The EU’s demands also include access to postal services in Chile, Costa Rica, Mexico, Pakistan, Panama, Peru, and Turkey, and in several developed countries participating in the talks. Many countries maintain cross-subsidization programs that are an important part of enabling national communication from rural areas. If countries make commitments in this sector, then they would have to provide the same subsidies to foreign corporations as their own domestic firms, and would not be able to renationalize the sector if privatization was found to have adverse impacts.
The EU’s demands also include access to sanitation, sewage, and other environmental services, which are often administered on a local level; telecommunications (including broadcasting); retail and distribution services; shipping; air and maritime transport; energy and mining services (which are extremely sensitive particularly in Latin America); and others. In addition, the EU is requesting more commitments on financial services in nearly every country.
Fred van Leeuwen, General Secretary of Education International (EI), said that in addition to TISA’s concerning contents, the secrecy surrounding how the deal is being negotiated remains troubling.
“These leaks give a clear indication of the dangerous direction of the TiSA negotiations,” The fact that citizens and civil society are still obliged to rely on leaks for getting a sense of the direction of the negotiations is deeply unsatisfactory.”
And Ron Oswald, General Secretary of the International Union of Food Workers (UIF), indicated that organized labor should really only have one set of demands at this point.
“It’s time to halt the negotiations, publish the secret texts and ensure the widest possible public debate to expose the full extent of the threat these treaties pose to democracy and the labour movement,” Oswald said.

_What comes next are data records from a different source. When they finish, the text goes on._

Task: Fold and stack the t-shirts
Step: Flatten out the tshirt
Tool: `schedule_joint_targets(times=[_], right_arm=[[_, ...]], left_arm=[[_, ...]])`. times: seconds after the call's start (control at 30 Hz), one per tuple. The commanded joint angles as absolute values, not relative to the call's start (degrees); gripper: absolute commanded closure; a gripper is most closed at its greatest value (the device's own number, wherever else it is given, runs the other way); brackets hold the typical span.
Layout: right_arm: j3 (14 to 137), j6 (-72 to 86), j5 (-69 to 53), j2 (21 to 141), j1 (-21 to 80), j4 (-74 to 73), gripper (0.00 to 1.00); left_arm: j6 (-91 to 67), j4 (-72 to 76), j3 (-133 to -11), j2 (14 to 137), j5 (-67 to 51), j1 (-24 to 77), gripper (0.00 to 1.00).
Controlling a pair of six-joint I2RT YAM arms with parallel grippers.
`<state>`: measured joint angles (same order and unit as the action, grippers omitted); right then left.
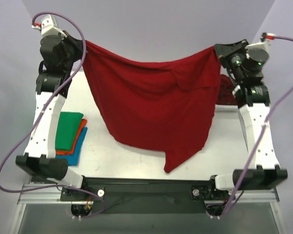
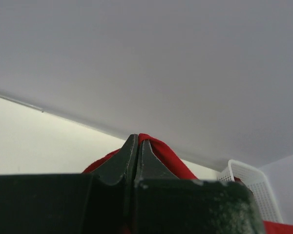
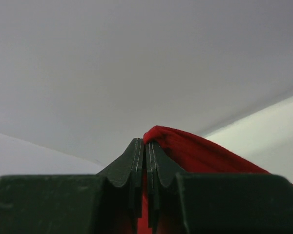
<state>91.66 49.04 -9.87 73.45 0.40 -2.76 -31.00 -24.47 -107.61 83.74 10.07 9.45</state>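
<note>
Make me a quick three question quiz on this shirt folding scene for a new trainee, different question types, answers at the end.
1. Fill the blank: the left end effector and the right end effector are both ____ on the red t-shirt.
2. Which colour tops the folded stack? A green, B orange, C blue.
3. True or false: the red t-shirt is already folded.

Key: 1 shut. 2 A. 3 false, it hangs spread between the two arms.
</note>
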Motion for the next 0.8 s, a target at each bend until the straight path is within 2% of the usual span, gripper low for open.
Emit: schedule_joint_targets(times=[0.0, 0.17, 0.27, 0.33, 0.4, 0.43, 0.5, 0.67, 0.7, 0.77], right_arm=[[101.8, 48.7, -12.4, 80.6, 0.1, 14.6, 1.00], [112.0, 48.5, -13.1, 88.9, 0.2, 23.9, 1.00], [114.1, 48.9, -12.9, 89.5, -1.4, 25.1, 1.00], [109.3, 49.8, -12.8, 87.6, -1.8, 27.0, 1.00], [104.7, 50.3, -12.5, 85.0, -2.2, 27.9, 1.00], [98.3, 51.1, -12.7, 83.9, -2.3, 28.2, 1.00], [91.1, 52.0, -13.4, 81.1, -2.5, 29.1, 1.00], [63.4, 56.0, -15.6, 75.1, -3.1, 31.8, 1.00], [60.0, 56.5, -15.7, 73.4, -3.3, 31.8, 1.00], [49.7, 57.8, -16.9, 72.3, -4.0, 31.7, 1.00]], left_arm=[[-36.2, -6.5, -114.7, 90.8, -5.2, 3.6, 1.00], [-37.3, -6.3, -134.8, 101.8, -10.0, 0.3, 1.00], [-39.6, -6.9, -138.9, 103.8, -12.1, -3.8, 1.00], [-40.2, -6.6, -136.4, 102.0, -12.5, -5.2, 1.00], [-40.6, -3.7, -127.1, 99.2, -12.7, -6.8, 1.00], [-41.1, -2.6, -123.3, 96.0, -12.8, -7.1, 1.00], [-42.7, 2.5, -109.6, 90.7, -13.9, -8.0, 1.00], [-47.8, 9.0, -81.1, 80.8, -13.7, -8.0, 1.00], [-48.6, 9.2, -72.1, 77.7, -13.2, -7.8, 1.00], [-51.0, 10.5, -63.8, 74.7, -12.1, -7.8, 1.00]])
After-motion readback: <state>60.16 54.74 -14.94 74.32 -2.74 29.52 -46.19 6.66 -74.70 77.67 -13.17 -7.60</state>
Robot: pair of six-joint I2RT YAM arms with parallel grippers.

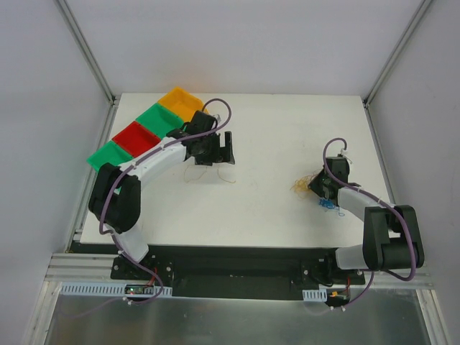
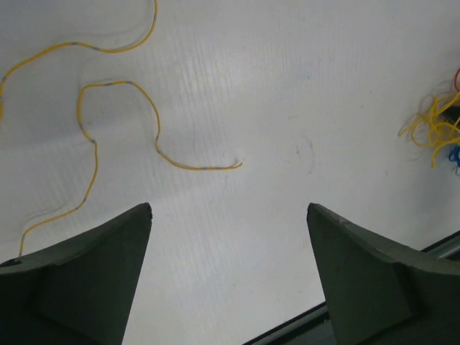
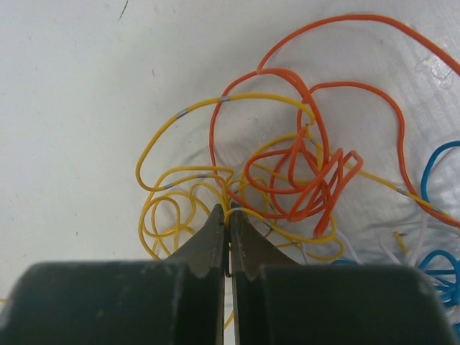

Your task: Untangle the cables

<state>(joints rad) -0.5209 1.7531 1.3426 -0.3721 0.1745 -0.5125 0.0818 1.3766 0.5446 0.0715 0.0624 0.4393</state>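
The right hand (image 3: pixel 228 208) is standing fully closed, pinching a yellow strand (image 3: pixel 241 209) at the near edge of the tangled clump of thin orange, yellow and blue wires (image 3: pixel 316 180), right of centre on the white tabletop (image 1: pixel 273 136). This is probably to anchor the clump. The left hand (image 2: pixel 228 208) is hovering wide open and empty over a separated loose yellow wire (image 2: pixel 156 129).

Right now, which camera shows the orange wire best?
The right wrist view: the orange wire is big, sharp and close there. The top view shows only a tiny clump. The left wrist view catches that clump far off at its edge.
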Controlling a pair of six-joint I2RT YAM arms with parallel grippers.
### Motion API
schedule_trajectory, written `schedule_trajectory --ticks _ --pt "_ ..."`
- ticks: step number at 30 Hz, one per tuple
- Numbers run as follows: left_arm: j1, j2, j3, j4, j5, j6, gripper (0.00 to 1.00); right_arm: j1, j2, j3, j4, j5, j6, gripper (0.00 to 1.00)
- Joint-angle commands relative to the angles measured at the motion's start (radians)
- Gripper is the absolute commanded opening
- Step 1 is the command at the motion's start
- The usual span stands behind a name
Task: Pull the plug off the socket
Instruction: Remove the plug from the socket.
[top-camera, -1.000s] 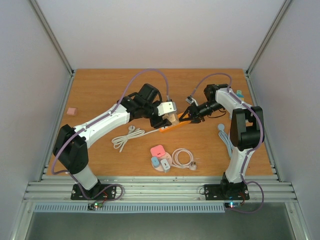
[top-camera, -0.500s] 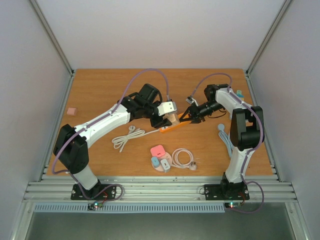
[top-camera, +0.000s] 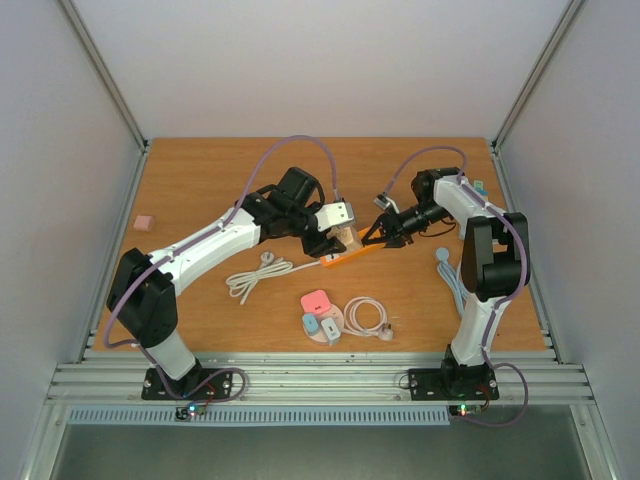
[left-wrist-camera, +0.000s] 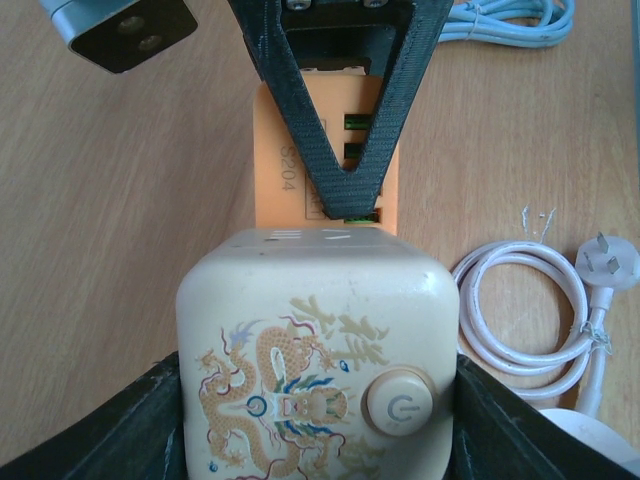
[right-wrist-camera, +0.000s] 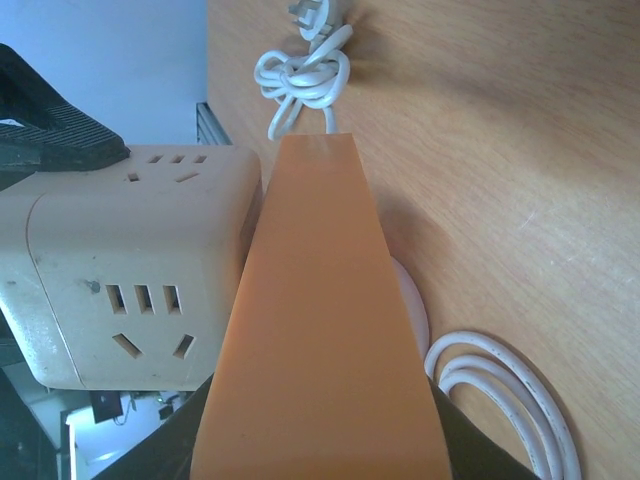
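Looks like the left fingers (left-wrist-camera: 150, 425) are clamped on the cream cube plug (left-wrist-camera: 315, 340), and the right fingers (top-camera: 374, 233) are gripping the orange socket strip (left-wrist-camera: 275, 165). A coiled white cable (left-wrist-camera: 520, 310) lies close beside them on the tabletop (top-camera: 200, 190).

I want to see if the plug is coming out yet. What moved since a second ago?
The right arm's fingers crept slightly left along the orange strip, closer to the cream cube. The left arm's fingers stay clamped on the cube, which still sits on the strip. The white cable and pink charger have not moved.
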Motion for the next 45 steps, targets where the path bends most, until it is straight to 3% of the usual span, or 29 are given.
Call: schedule_trajectory --ticks 1,14,29,45 --pt "0.003 0.001 0.001 0.009 0.021 -0.014 0.01 -0.015 -0.018 0.048 -0.053 -0.106 -0.062 0.01" --pt "-0.013 0.023 0.021 0.037 -0.105 -0.063 0.00 -0.017 -0.037 0.014 0.035 -0.045 0.034 0.01" --pt "-0.012 0.035 0.049 -0.065 0.111 -0.016 0.01 -0.015 -0.042 0.016 0.018 -0.067 0.014 0.01" --pt "-0.024 -0.006 -0.004 -0.043 0.052 0.112 0.00 0.001 -0.012 0.036 -0.038 -0.102 -0.029 0.01"
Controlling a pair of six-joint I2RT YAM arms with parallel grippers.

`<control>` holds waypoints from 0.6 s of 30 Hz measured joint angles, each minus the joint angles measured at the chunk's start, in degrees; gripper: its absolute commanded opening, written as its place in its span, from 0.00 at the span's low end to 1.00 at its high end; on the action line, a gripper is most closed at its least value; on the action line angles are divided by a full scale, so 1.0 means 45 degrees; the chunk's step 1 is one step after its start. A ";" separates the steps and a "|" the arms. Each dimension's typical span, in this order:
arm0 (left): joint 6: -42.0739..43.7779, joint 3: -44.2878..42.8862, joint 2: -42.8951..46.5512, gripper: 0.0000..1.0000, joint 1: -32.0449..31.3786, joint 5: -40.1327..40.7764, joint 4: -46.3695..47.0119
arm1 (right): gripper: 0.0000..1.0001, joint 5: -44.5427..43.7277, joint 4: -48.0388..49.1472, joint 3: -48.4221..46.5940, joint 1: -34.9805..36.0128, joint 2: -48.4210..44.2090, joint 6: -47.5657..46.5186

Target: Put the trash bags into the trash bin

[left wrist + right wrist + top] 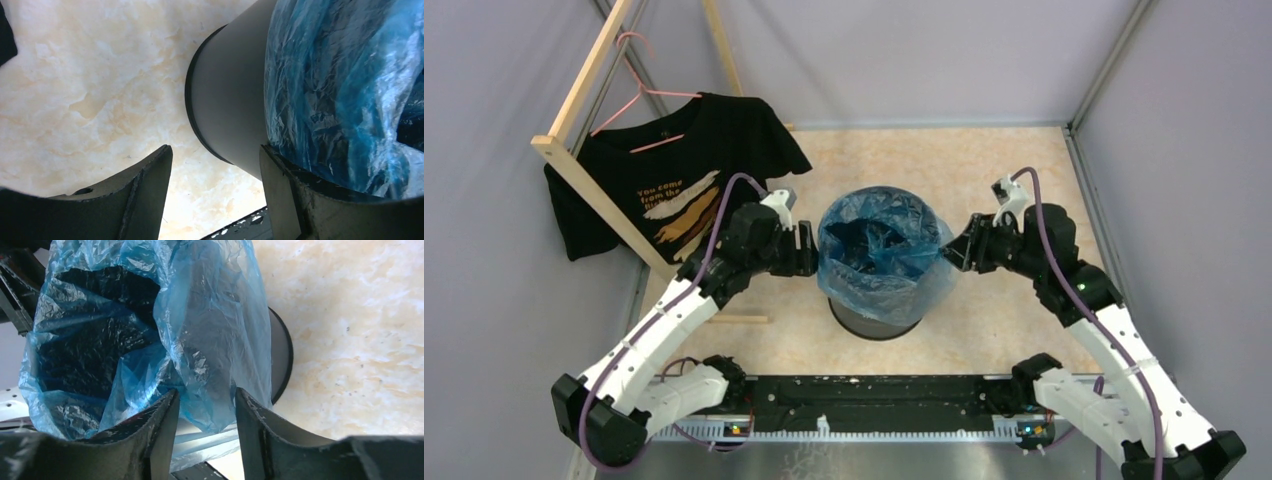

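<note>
The dark round trash bin (871, 322) stands mid-table. The light-blue trash bag (884, 245) sits in its mouth, with its edge spread out and folded down over the rim. My left gripper (809, 248) is open beside the bin's left rim. In the left wrist view its jaws (215, 155) stand wide apart, the bin wall (230, 100) lies just beyond them, and the bag (340, 90) rests over the right finger. My right gripper (951, 250) is at the right rim. Its jaws (205, 397) are parted, with a hanging fold of the bag (210, 340) between the tips.
A black T-shirt (674, 180) hangs on a pink hanger from a wooden rack (584, 170) at the back left. Grey walls enclose the table on three sides. The arms' black base rail (864, 400) runs along the near edge.
</note>
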State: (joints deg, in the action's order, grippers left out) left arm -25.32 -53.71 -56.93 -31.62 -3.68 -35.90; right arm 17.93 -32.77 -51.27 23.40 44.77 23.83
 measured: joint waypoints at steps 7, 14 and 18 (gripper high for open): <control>-0.0418 0.0121 0.0083 0.77 -0.0321 0.0355 -0.0233 | 0.46 -0.0194 0.1661 0.0452 -0.0209 0.0670 0.0748; -0.0733 0.0155 0.2482 0.90 -0.0763 0.0350 -0.0568 | 0.54 -0.0942 0.0389 0.0379 -0.0083 0.0010 0.0121; -0.1035 0.0034 0.3939 0.91 -0.0763 0.0039 -0.0719 | 0.55 -0.1025 -0.0282 0.0398 -0.0068 -0.0840 0.0044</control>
State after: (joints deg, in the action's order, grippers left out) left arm -29.98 -53.56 -39.20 -35.05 -3.51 -39.13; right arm 13.32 -34.04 -49.47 23.09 40.99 24.03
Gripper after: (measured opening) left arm 0.901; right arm 0.544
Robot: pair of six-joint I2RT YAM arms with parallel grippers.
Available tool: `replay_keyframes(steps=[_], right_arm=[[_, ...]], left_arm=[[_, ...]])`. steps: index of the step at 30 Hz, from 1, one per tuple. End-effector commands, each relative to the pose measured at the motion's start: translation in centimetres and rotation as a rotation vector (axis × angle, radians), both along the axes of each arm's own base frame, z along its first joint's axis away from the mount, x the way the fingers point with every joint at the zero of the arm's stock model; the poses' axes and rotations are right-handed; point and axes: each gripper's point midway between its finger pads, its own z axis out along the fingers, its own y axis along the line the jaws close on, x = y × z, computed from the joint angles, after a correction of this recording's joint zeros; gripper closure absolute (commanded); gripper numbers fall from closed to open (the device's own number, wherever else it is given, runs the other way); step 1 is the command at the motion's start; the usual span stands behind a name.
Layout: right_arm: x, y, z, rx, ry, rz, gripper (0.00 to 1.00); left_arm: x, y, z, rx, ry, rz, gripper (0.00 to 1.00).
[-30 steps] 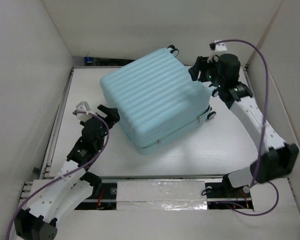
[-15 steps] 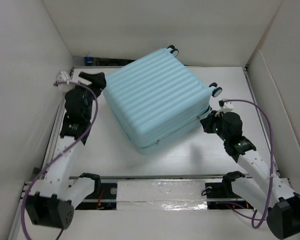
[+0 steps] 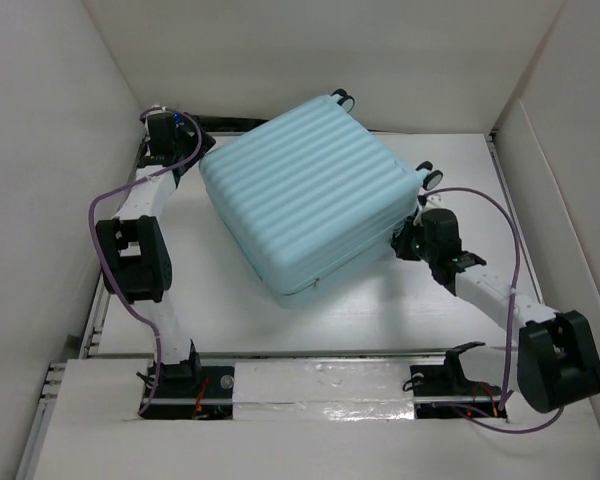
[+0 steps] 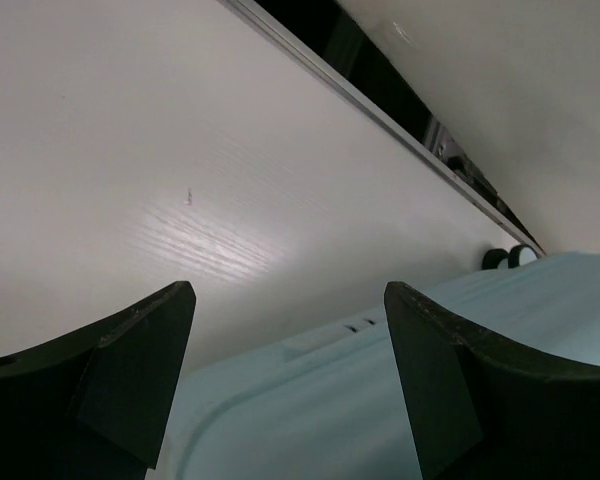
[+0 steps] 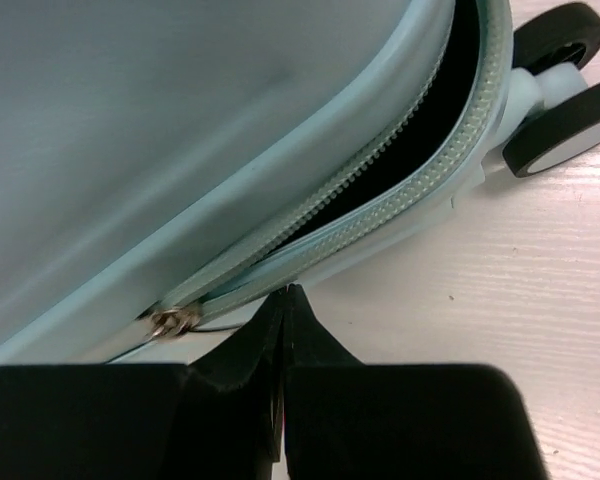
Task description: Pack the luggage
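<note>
I see the luggage [image 3: 315, 195] lying mid-table [image 3: 380, 300], lid down, its right-side zipper [image 5: 380, 200] partly gaping. My right gripper [image 5: 283, 300] (fingers pressed together, holding nothing) sits just beside the zipper pull [image 5: 167, 322]. My left gripper [image 4: 290, 300] stands wide at the luggage's far-left corner.

Your right gripper [image 5: 284, 312] has its jaws pressed together, the tips right at the luggage [image 5: 180, 120] where its zipper [image 5: 410, 190] gapes. The metal pull [image 5: 166, 322] sits just left of the tips. Two black wheels [image 5: 565, 120] rest on the table [image 5: 500, 320].
</note>
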Motion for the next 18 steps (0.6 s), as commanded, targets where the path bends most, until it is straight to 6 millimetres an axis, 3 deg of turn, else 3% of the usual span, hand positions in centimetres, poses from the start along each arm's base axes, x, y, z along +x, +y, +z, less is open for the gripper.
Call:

And as CEPR’s James declared, “Globalization’s cheerleaders are all handwringing about the widespread opposition to trade pacts. But what they don’t acknowledge is that people around the world are not rejecting ‘trade,’ they are rejecting corporate control over our lives. People want to live in a democracy; they want quality, accessible public services; a well-regulated financial sector; and decent jobs for all ― the opposite agenda of the deregulation, locked-in privatization, and antidevelopment fundamentals of the secret proposed TISA, according to today’s explosive leak.”